Free Parking at Any Cost (or Parking at Any Price?) How Parking Tariffs Are Set, and How This May Change
Andrew Potter, Parsons Brinckerhoff
Drawing on experience and a series of examples, this paper works through a range of models and approaches used to determine parking policies and in particular parking pricing.
Drawing on the writing of the latest thinking in parking pricing policy and using a series of examples, this paper works through a range of models and approaches used to determine parking policies and in particular parking pricing. It draws first on examples in the US where parking is often provided free at the point of use and is assumed to be provided at no direct cost to the user and moves into considering various models to enable recovery of the overall cost of supply. It looks then at some of the issues created by these approaches and in particular the creation of shadow markets and the economic costs of under-pricing the provision. Drawing on further references in Europe, United States and Australia it considers how pricing for parking has typically been determined in cities in the UK by the public sector to provide some economic and social optimum. With respect to private sector operators, while the expectation is that they aim to maximise profits, the maximum is not always set by what the market will bear, but the paper presents evidence that these operators are also governed to some extent by what the wider political situation will allow.
The presentation includes references to how new technologies and in particular the widespread availability and use of parking apps is shaping existing policies, creating legal issues and shaping pricing practice. Reference is made to how the low value transaction market enabled by the creation of accessible and secure internet trading at a personal level has opened up the potential for parking to be bought and sold in real time between individuals. The paper illustrates internet companies that have introduced apps allowing those in an on-street parking bay to sell that bay to others searching the street for somewhere to park and how this has been seen as a way of those with excess time (and a car) to convert that into something saleable to those short on time.

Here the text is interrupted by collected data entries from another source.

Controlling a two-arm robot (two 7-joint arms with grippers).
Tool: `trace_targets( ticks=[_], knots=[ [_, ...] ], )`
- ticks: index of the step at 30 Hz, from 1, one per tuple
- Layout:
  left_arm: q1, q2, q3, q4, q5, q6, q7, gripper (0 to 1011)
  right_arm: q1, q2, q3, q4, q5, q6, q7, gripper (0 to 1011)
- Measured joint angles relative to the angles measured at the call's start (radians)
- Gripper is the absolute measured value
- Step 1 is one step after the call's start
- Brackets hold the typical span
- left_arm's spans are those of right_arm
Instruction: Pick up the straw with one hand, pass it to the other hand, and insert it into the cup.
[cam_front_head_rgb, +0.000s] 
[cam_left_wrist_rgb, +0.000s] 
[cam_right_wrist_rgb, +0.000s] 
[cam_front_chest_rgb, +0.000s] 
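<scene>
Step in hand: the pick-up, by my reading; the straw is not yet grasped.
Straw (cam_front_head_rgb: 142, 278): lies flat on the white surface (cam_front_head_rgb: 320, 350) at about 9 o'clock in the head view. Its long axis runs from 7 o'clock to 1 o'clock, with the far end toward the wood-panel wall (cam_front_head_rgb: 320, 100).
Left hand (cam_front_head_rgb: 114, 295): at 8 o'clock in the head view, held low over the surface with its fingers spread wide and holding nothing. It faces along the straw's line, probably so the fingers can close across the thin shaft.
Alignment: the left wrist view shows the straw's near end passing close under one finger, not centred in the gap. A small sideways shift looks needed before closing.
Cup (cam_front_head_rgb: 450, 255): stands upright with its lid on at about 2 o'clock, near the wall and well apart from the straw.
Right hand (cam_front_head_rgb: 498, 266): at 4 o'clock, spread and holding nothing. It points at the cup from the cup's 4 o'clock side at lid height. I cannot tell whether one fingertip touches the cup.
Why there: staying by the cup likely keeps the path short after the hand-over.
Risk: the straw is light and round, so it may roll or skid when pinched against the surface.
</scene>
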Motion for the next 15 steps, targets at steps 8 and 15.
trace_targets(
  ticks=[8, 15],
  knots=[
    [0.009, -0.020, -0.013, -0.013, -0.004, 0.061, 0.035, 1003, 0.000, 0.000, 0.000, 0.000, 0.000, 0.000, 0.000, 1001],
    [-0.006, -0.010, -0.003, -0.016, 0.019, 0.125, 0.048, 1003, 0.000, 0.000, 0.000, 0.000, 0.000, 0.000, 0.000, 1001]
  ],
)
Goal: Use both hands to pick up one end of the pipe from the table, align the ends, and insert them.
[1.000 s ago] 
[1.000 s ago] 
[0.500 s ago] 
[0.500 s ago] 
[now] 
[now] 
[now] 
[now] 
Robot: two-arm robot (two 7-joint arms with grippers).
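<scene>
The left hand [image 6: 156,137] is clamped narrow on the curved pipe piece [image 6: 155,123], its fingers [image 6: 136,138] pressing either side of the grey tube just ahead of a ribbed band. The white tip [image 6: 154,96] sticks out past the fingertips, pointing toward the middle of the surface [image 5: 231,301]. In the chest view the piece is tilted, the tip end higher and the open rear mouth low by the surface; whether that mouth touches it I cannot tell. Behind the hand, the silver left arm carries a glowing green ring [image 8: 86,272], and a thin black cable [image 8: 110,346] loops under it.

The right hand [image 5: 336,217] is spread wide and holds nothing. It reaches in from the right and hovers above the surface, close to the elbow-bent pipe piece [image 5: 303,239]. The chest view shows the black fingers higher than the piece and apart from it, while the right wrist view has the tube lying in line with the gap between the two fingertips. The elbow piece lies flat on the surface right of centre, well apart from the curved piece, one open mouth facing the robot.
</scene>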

In a similar vein the paper concludes with a review of recent Central Government policy interventions and the rise of apps to facilitate the sale of driveway parking. Empirical research from a UK city is presented showing the potential for the sale of driveway parking and how this could undermine the assumed use of town centre parking pricing as a travel demand policy.
The first half of the paper draws on reference to others’ research and news with the author’s own structure and opinion. The latter section identifies a particular issue with a change in the status quo in parking pricing in the UK and this draws on specific research to quantify the extent to which this change is a realistic threat.